__EXERCISE BRIEF__.
In the listing below, print exactly the lines between the line holding "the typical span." and the line holding "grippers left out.", inclusive, and no more.

__SOURCE DATA__.
------------------------

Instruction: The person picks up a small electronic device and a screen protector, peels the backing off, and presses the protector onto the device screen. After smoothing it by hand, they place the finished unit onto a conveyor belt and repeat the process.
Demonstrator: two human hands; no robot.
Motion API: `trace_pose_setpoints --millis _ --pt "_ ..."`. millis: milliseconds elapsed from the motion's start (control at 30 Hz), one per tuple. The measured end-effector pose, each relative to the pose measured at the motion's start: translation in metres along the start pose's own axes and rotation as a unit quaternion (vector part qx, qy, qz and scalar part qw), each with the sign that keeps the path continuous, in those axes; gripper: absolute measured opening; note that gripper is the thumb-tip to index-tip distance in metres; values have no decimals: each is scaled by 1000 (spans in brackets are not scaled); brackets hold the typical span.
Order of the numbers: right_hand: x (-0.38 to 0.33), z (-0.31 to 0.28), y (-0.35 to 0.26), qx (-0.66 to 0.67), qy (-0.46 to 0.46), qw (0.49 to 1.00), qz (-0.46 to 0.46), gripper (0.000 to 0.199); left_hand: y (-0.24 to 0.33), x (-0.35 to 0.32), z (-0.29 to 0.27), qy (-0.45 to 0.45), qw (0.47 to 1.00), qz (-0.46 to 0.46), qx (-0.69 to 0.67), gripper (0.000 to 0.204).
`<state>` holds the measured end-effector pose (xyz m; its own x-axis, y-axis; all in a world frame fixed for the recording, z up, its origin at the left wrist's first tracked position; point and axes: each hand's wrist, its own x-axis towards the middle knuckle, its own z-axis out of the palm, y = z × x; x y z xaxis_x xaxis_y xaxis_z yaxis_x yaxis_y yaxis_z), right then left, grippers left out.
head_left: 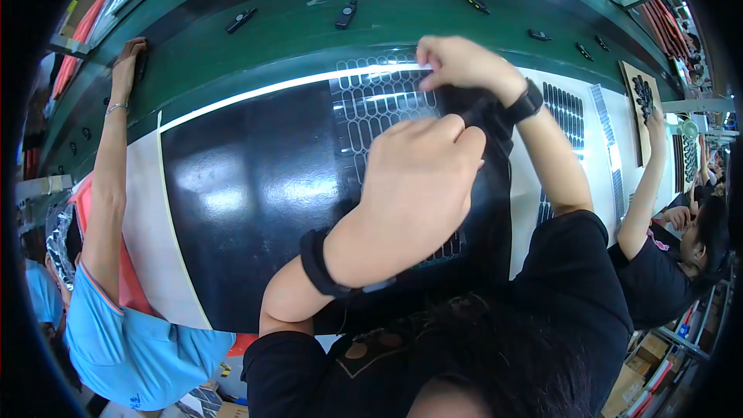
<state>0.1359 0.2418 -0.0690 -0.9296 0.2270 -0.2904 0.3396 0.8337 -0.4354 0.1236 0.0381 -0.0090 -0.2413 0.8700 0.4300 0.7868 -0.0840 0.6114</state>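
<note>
A clear sheet [360, 101] with rows of rounded oval cut-outs lies on a glossy black mat [248, 178]. My left hand [426, 182] is closed over the sheet's near right part, its fingertips turned away from view, so whatever it grips is hidden. Beyond it, my right hand [468, 68] hovers by the sheet's far right corner with curled fingers, thumb and forefinger close together. Anything between those fingertips is too small to make out. Between my hands and right wrist a dark shape [491, 124] shows, whose kind I cannot tell.
A green conveyor belt [410, 19] runs along the far side, carrying several small black devices [347, 14]. At left, a person in a blue shirt [128, 340] reaches to the belt. Another person [658, 279] works at right beside a board of black parts [641, 101]. Dark strips [563, 112] lie nearer.
</note>
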Motion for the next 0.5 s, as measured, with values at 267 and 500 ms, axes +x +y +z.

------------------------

__SOLUTION__.
Motion API: `trace_pose_setpoints --millis _ --pt "_ ..."`. millis: milliseconds elapsed from the motion's start (control at 30 Hz), one per tuple. The measured end-effector pose, each relative to the pose measured at the motion's start: translation in metres along the start pose's own axes and rotation as a unit quaternion (vector part qx, qy, qz and scalar part qw), each with the sign that keeps the path continuous, in those axes; gripper: absolute measured opening; note that gripper is the thumb-tip to index-tip distance in metres; values have no decimals: each is scaled by 1000 (spans in brackets are not scaled); brackets hold the typical span.
Order of the numbers: right_hand: x (-0.38 to 0.33), z (-0.31 to 0.28), y (-0.35 to 0.26), qx (-0.66 to 0.67), qy (-0.46 to 0.46), qw (0.49 to 1.00), qz (-0.46 to 0.46), gripper (0.000 to 0.199); left_hand: y (-0.24 to 0.33), x (-0.35 to 0.32), z (-0.29 to 0.27), qy (-0.45 to 0.45), qw (0.47 to 1.00), qz (-0.46 to 0.46), qx (-0.69 to 0.67), gripper (0.000 to 0.204).
`<state>` holds the measured end-effector pose (xyz m; its own x-axis, y-axis; all in a world frame fixed for the recording, z up, its origin at the left wrist's first tracked position; point and axes: each hand's wrist, its own x-axis towards the middle knuckle, its own z-axis out of the palm, y = z × x; x y z xaxis_x xaxis_y xaxis_z yaxis_x yaxis_y yaxis_z), right then left, grippers left out.

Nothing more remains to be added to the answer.